La fotofarmacología es el otro gran campo de investigación. Amador Menéndez, explicó que según la Organización Mundial de la Salud (OMS), dos de los grandes problemas sanitarios actuales son la quimioterapia y la resistencia bacteriana a los antibióticos. En el caso del tratamiento del cáncer, con la quimioterapia "se bombardean de forma indiscriminada tanto células sanas como cancerígenas", mientras que en el caso de los antibióticos, "la exposición prolongada de las bacterias a ellos, acaba confiriéndoles resistencia a los mismos". Ambos problemas se pueden afrontar con la fotofarmacología.

"Si ingerimos un fotofármaco, aunque se distribuya por todo el cuerpo, solo será efectivo en la zona del cuerpo iluminada. De esta forma se evita su acción otras zonas sanas del organismo, evitando así efectos secundarios no deseados.

Por otra parte, si los fármacos y antibióticos solo son efectivos durante un período concreto de tiempo, se generará menos resistencia bacteriana o de otros patógenos", explicó. Con una simple linterna como herramienta intentó ejemplificarlo. "Se ingiere el fotofármaco, que se distribuye por todo el cuerpo, pero el mal lo tengo en un brazo. Enciendo la linterna y enfoco la luz al lugar concreto que está dañado. Es entonces cuando se activa y empieza a actuar, pero solo dónde hace falta, porque su configuración molecular se activa con la luz. Y cuando se apaga, se apaga el fármaco".

El dinamismo de su conferencia ya había captado la atención de los asistentes desde el minuto uno. Pero al llegar a este punto, las caras de asombro y aprobación llevó al investigador a afirmar con orgullo: "Y esto se investiga aquí, en Avilés, a solo un kilómetro de donde estamos".
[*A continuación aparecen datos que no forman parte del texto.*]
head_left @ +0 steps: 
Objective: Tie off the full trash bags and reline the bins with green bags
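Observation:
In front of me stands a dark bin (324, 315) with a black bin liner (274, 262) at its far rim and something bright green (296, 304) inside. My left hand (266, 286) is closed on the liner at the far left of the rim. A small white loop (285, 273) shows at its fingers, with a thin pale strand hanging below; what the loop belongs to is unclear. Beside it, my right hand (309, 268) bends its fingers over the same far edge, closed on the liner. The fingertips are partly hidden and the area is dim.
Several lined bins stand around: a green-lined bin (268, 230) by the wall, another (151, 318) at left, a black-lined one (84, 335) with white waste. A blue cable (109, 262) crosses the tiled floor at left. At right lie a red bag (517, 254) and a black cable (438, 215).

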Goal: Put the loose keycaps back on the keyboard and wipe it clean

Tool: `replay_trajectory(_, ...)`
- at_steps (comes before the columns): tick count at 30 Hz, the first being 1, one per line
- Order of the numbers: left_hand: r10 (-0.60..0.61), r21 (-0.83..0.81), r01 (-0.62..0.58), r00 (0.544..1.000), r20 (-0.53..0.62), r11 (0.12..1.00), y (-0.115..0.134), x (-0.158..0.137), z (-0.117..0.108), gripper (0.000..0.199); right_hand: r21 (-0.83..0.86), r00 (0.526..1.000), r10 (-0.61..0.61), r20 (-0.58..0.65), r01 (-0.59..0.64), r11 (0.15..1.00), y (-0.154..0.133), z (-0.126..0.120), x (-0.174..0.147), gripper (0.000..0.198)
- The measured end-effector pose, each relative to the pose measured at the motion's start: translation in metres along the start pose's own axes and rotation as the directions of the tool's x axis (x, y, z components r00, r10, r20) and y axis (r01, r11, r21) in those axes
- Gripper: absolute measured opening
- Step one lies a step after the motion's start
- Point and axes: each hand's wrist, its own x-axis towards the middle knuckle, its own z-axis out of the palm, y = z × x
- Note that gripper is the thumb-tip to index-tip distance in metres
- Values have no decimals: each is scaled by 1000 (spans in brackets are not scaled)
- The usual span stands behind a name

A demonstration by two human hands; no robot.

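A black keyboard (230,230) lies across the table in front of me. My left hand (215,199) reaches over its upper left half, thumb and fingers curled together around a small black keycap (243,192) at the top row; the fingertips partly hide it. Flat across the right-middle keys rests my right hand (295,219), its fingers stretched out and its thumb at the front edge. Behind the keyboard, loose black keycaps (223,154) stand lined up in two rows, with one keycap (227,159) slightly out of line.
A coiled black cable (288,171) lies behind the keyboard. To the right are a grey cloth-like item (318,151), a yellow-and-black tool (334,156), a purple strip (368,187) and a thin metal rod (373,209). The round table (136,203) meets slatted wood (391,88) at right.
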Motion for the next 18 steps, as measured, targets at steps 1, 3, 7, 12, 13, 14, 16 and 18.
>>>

Amador Menéndez expuso durante su intervención la importancia de la luz, y su enorme potencial como fuente energética de futuro. "Una sola hora de sol bastaría para abastecer las demandas energéticas de la humanidad durante todo un año", aseveró. "El reto es ser capaces de captar de manera eficiente toda su irradiación". De ahí que en el laboratorio de Idonial en Avilés "juguemos a atrapar el arco iris". Y esto se hace utilizando la tecnología para jugar con las moléculas y los átomos. Llegó así a otra investigación que está en desarrollo, y es la ventana del futuro, convirtiendo el vidrio en pequeñas centrales fotoeléctricas capaces de atrapar la luz del sol y convertirla en electricidad. "Serán claves para los ansiados edificios inteligentes con un consumo energético prácticamente nulo, y las ciudades sostenibles (smart cities)".

El desafío está en que esas ventanas puedan regular el flujo de luz y calor hacia el interior del edificio, de tal manera que no hará falta ni la calefacción ni aire acondicionado.

El hidrógeno verde también tuvo su lugar, aplicado a los transportes para una movilidad sostenible. Entra aquí en juego la fotosíntesis artificial, "un proceso que consiste en imitar a las plantas para la generación del hidrógeno, con electrolizadores fotosensibles que capturan y aprovechan la radiación solar sin necesidad de celdas fotovoltaicas adicionales".

Para finalizar, el investigador de Idonial en Avilés dio un consejo a los jóvenes emprendedores: "¿Os parece que esto es soñar? Pues no dejéis de soñar y de perseguir vuestro sueño". El mejor ejemplo, Robert Langer, cofundador de la empresa biotecnológica Moderna y cuya contribución a las terapias de ARN mensajero posibilitó el desarrollo rápido y eficaz de las vacunas contra el covid-19. Ambos se conocieron en Estados Unidos, y Langer ya investigaba entonces con el ARN casi a escondidas, sin apoyo ni financiación. "Lo consiguió. Y cuando a mis padres le pusieron esa vacuna en el HUCA, me emocioné y le escribí. Es el mejor ejemplo del potencial de la ciencia y la tecnología unidas para cambiar el mundo y hacerlo mejor".